Project 1: Classification & Analysis
Exploratory Data Analysis
- Telecom customer churn dataset analysis
- Feature distribution visualization
- Correlation analysis and data quality assessment
Decision Trees & kNN
- Implementation of classification algorithms
- Hyperparameter tuning and cross-validation
- Performance comparison across algorithms
Naive Bayes Spam Classification
- Text preprocessing and feature extraction
- Probabilistic classification for spam detection
- Precision/recall analysis
Multi-Dataset ML Analysis
- Applied ML pipelines to iris, diabetes, and thyroid datasets
- Comparative model performance evaluation
- ROC curve analysis and model selection
Project 2: Advanced Analytics
Apriori Algorithm
- Market basket analysis implementation
- Association rule mining with support/confidence metrics
- Frequent itemset discovery
Instacart Transaction Analysis
- Large-scale retail transaction data
- Customer purchase pattern identification
- Product association recommendations
Cluster Analysis
- K-means and hierarchical clustering
- Cluster quality evaluation (silhouette scores)

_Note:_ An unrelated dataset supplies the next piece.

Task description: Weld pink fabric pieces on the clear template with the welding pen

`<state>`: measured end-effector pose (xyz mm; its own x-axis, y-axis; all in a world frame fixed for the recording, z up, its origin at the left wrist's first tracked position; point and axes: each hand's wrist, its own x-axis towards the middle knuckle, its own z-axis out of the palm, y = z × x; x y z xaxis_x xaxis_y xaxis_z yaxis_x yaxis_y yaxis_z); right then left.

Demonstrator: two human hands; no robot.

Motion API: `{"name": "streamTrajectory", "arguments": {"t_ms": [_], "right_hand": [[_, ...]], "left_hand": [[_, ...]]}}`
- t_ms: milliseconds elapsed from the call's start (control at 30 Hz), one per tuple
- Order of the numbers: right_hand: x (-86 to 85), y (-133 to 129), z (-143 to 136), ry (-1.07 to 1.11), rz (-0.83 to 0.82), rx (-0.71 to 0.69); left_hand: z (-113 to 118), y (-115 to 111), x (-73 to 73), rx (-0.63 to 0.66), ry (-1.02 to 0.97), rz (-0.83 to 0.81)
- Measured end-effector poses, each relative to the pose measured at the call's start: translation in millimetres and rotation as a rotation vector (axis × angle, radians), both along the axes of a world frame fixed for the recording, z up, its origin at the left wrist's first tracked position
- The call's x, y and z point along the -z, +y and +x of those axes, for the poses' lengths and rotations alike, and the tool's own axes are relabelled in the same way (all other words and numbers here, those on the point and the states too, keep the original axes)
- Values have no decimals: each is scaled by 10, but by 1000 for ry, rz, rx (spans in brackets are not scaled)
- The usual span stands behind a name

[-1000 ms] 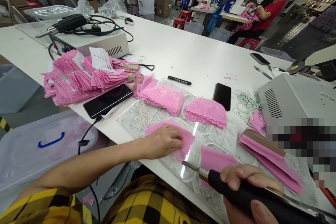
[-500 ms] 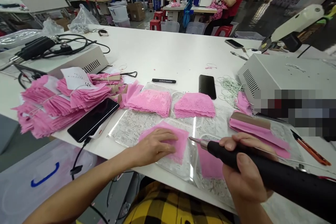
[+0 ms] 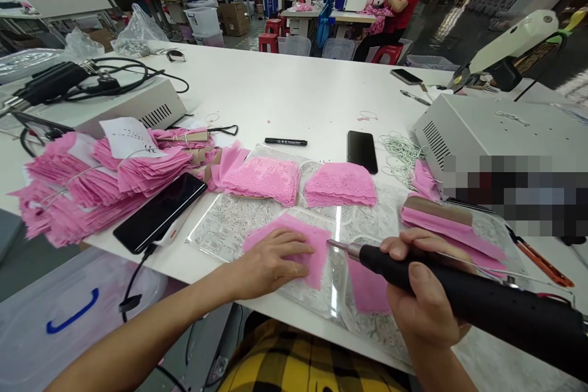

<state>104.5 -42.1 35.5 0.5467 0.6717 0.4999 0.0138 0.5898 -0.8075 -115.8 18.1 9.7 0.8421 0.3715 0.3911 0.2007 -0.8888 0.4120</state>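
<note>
My left hand (image 3: 275, 260) lies palm down with its fingers spread on a thin pink fabric piece (image 3: 316, 248), pressing it against a clear sheet. In my right hand (image 3: 427, 294) is a thick black wand-shaped tool (image 3: 478, 294) with a cable and a narrow metal tip. That tip meets the right edge of the fabric piece near its top corner; I cannot tell whether it presses down. Below the tool, partly hidden by it and my right hand, lies a second pink fabric piece (image 3: 366, 288). Two stacks of pink lace pieces, a left one (image 3: 261, 180) and a right one (image 3: 340, 184), sit just beyond.
Tied pink bundles (image 3: 101, 177) and a large phone (image 3: 160, 211) are at left. A marker (image 3: 285, 142) and a smaller phone (image 3: 362, 152) lie behind the stacks. At right are a grey metal box (image 3: 505, 135), tangled thread (image 3: 399, 156) and an orange cutter (image 3: 544, 260).
The tool's tip has shifted slightly left, onto the fabric piece's edge. My left hand stays on the fabric, almost unmoved. The whole view has shifted a little.
</note>
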Motion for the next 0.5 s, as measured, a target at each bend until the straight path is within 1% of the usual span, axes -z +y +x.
{"name": "streamTrajectory", "arguments": {"t_ms": [167, 300, 400, 500], "right_hand": [[14, 22, 8, 0, 11, -12], [-23, 0, 45, 21, -12, 18], [-67, -75, 86, 28, -32, 37], [-117, -204, 112, 9, -60, -26]], "left_hand": [[14, -16, 9, 3, -7, 25], [5, -32, 25, 4, -5, 29], [-7, -41, 26, 9, -4, 34], [-13, -46, 21, 18, -13, 44]]}}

- Dendrogram visualization
COVID-19 Literature Clustering
- CORD-19 research paper analysis
- Text embedding and similarity measures
- Research topic discovery through unsupervised learning
Techniques
Data preprocessing (missing-value handling, normalization, encoding), supervised learning (classification, regression), unsupervised learning (clustering, dimensionality reduction), association mining (Apriori, frequent-pattern discovery), and visualization.
Stack
Built in Python with Jupyter notebooks, pandas and NumPy for data manipulation, scikit-learn for the ML algorithms, and matplotlib and seaborn for visualization.